Recorded information>
-- Opening Marker --

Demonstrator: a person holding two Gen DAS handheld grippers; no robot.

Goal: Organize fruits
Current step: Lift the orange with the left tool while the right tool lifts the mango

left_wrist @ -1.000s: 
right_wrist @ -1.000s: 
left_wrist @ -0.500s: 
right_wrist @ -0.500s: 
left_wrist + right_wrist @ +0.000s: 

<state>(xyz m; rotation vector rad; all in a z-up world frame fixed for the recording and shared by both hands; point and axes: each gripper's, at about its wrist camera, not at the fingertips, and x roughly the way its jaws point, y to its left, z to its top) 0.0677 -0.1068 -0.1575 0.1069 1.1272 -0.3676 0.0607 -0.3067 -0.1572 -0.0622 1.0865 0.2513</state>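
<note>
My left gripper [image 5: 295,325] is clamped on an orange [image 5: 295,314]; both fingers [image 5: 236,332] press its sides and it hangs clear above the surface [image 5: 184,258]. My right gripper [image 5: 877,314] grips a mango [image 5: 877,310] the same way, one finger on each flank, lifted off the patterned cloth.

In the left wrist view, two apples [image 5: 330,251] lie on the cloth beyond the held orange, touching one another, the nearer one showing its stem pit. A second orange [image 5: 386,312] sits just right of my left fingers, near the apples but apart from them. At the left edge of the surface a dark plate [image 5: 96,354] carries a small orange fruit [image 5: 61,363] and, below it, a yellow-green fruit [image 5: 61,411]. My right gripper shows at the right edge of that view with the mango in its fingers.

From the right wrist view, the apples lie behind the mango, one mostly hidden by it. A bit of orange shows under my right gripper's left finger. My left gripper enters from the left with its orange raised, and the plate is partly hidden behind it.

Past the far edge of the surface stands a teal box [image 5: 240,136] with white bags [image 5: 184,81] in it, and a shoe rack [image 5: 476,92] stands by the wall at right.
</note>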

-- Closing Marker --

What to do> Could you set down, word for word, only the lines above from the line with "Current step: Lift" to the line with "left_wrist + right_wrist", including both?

Answer to the exercise>
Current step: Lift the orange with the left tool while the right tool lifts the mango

left_wrist @ -1.000s: 
right_wrist @ -1.000s: 
left_wrist @ -0.500s: 
right_wrist @ -0.500s: 
left_wrist + right_wrist @ +0.000s: 

No more output remains.